WORK ITEM: Tell me how many lines of the entries below include the string "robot", and give only the number.

DATASET:
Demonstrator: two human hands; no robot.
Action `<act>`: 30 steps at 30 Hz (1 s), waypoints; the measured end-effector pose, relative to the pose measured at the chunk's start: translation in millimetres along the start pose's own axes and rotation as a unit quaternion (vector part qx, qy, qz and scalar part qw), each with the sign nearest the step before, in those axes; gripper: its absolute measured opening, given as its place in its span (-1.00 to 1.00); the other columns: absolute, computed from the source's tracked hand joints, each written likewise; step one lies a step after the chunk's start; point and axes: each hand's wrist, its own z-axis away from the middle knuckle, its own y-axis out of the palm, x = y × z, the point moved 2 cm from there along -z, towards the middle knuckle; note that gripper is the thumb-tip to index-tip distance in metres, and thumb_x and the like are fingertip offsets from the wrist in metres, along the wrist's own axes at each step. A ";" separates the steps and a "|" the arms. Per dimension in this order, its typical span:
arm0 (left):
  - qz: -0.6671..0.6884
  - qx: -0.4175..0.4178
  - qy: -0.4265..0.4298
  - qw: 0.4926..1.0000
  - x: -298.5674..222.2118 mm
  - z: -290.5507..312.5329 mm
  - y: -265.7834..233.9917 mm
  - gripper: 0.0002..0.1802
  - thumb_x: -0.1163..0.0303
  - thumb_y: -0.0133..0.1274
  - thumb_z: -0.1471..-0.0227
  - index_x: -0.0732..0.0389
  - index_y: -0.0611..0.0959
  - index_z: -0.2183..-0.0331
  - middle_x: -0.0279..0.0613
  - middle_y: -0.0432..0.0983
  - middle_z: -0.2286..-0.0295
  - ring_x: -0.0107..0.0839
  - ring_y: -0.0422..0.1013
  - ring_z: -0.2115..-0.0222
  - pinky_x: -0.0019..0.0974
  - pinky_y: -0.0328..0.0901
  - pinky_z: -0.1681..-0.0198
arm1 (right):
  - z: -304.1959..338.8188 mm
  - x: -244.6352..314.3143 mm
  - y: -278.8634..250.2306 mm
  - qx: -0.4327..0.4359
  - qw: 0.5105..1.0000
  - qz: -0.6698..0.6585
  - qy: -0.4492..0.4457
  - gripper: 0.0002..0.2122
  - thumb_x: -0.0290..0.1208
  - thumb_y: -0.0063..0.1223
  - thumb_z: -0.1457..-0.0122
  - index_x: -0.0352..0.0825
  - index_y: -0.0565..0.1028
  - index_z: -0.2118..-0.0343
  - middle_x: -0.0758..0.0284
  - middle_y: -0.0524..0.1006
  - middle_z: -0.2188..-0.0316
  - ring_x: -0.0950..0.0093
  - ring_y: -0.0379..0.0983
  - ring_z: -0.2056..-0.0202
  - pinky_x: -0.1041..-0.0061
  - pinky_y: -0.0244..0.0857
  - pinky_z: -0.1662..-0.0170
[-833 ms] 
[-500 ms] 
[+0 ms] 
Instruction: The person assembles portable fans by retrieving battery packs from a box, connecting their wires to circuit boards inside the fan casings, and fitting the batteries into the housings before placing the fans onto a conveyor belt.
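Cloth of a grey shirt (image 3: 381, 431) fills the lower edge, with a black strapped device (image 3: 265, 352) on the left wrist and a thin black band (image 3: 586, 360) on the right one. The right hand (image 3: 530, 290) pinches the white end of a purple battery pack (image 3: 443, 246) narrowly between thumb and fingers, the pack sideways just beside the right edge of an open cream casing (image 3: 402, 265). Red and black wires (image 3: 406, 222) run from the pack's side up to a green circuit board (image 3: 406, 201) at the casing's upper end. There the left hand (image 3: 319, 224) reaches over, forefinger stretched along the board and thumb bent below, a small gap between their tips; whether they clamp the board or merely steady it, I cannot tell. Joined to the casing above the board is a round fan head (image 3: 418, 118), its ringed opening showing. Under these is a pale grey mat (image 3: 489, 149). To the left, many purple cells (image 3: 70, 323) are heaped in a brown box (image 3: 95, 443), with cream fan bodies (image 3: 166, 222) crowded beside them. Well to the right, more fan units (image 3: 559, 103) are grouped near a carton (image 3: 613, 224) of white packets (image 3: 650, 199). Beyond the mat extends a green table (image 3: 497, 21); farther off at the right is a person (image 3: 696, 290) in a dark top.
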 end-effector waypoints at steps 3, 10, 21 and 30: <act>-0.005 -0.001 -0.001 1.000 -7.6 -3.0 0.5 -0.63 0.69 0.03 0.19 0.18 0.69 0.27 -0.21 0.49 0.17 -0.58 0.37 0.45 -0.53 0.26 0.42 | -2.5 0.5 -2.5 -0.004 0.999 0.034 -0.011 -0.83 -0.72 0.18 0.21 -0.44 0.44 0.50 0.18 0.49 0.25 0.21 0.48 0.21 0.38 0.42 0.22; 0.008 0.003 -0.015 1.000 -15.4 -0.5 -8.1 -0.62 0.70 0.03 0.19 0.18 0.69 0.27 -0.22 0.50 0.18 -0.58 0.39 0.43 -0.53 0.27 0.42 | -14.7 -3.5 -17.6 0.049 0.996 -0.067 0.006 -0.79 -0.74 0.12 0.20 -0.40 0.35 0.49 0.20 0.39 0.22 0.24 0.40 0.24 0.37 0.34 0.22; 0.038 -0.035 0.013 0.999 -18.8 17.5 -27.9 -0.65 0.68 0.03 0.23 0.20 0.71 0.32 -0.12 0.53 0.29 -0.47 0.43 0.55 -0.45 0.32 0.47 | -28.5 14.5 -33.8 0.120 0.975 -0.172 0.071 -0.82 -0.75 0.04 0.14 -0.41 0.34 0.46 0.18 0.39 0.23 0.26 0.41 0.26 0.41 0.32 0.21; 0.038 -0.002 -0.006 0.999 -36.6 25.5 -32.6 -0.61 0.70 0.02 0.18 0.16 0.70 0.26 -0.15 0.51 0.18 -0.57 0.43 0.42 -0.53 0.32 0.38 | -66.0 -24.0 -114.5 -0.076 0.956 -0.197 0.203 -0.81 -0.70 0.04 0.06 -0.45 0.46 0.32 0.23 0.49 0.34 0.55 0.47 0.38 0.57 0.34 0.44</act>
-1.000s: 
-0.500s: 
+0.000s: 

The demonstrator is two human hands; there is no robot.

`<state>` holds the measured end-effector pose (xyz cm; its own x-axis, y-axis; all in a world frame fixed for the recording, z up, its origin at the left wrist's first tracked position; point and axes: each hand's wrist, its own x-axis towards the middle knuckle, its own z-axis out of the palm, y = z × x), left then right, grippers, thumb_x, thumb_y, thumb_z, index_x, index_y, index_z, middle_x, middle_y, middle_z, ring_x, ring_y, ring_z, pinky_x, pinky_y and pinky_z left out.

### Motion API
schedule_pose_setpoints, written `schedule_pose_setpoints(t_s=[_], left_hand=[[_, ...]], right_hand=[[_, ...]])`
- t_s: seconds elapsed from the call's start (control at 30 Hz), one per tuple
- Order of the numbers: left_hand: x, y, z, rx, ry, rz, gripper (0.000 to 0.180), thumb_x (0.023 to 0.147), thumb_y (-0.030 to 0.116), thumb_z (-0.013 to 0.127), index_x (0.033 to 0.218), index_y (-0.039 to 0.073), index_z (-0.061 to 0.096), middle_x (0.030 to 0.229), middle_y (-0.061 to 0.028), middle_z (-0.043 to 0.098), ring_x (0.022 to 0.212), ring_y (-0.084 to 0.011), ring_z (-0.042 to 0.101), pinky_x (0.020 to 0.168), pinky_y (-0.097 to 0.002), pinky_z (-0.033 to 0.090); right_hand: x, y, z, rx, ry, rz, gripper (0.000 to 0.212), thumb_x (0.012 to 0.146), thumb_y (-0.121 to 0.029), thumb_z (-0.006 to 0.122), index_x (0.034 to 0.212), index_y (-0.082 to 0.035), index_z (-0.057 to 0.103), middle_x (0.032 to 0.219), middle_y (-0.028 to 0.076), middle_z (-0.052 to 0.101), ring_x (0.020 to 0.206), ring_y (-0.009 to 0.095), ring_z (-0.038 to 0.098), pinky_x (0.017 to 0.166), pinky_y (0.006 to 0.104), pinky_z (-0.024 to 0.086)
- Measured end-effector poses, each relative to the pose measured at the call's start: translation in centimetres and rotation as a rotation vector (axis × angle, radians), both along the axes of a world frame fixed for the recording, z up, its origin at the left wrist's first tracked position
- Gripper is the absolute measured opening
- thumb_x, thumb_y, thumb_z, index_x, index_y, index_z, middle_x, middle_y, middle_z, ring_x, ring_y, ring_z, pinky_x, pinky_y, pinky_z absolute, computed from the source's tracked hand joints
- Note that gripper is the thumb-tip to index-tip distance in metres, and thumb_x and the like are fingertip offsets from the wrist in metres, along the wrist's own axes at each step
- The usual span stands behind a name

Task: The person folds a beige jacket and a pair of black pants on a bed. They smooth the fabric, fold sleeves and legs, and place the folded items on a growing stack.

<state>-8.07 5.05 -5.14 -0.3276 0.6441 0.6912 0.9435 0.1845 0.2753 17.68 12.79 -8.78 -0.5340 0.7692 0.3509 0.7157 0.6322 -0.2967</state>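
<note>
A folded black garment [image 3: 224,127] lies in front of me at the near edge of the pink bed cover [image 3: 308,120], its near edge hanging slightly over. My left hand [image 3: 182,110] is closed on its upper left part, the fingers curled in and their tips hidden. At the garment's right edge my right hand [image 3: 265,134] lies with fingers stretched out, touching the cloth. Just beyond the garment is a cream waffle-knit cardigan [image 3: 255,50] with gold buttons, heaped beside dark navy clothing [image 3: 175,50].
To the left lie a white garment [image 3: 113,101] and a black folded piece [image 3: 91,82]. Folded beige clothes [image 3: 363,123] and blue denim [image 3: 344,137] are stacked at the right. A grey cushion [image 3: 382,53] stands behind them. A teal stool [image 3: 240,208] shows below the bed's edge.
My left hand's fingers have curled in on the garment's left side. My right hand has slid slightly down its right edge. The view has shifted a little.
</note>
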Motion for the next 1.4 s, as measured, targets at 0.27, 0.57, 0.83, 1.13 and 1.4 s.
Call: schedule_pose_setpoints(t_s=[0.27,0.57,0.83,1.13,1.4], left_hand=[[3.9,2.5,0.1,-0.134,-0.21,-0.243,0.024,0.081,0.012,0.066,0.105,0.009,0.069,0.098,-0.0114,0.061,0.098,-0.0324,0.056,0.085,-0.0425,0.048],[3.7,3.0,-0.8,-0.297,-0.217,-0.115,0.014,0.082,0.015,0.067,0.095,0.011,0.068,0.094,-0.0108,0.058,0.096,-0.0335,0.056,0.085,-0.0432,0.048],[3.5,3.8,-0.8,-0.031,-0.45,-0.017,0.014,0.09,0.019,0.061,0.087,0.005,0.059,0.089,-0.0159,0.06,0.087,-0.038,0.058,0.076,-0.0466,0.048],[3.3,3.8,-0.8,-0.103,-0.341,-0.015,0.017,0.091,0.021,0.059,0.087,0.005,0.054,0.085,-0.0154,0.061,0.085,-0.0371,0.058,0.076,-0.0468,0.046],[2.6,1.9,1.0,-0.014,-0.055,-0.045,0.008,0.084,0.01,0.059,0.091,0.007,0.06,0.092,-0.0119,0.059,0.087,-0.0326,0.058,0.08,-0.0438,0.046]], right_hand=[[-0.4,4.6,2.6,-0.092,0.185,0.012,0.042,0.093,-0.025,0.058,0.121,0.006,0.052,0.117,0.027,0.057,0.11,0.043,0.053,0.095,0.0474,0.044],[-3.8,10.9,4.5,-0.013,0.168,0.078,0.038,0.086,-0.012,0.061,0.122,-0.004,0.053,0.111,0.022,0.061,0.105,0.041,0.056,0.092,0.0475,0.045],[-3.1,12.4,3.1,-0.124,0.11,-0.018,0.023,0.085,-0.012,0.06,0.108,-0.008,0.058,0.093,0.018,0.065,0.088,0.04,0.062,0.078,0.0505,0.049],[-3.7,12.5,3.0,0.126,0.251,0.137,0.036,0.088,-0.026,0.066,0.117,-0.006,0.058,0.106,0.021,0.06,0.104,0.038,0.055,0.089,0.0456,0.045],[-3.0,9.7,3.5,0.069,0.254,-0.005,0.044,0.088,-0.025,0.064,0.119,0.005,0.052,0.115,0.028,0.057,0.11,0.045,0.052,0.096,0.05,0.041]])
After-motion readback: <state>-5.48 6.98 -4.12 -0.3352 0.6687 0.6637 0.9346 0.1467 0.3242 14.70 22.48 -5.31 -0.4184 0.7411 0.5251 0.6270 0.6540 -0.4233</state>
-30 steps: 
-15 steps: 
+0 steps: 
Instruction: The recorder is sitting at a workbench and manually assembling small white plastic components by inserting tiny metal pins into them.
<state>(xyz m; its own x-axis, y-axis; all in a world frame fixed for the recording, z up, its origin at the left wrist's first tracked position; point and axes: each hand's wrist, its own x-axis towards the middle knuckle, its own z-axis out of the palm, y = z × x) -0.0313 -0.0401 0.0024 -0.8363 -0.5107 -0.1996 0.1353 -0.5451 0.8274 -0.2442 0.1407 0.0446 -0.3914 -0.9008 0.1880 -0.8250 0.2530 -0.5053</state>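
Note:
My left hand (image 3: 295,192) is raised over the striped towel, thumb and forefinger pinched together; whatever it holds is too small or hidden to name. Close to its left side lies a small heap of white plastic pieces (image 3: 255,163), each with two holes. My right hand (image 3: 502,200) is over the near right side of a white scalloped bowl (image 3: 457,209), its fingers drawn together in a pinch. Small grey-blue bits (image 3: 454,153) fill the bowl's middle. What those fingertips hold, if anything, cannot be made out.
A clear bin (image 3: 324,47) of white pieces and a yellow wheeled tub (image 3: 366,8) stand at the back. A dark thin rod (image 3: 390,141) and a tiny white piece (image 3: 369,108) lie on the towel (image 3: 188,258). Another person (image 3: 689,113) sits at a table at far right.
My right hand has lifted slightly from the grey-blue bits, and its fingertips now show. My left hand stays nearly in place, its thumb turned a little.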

TASK ANSWER: 2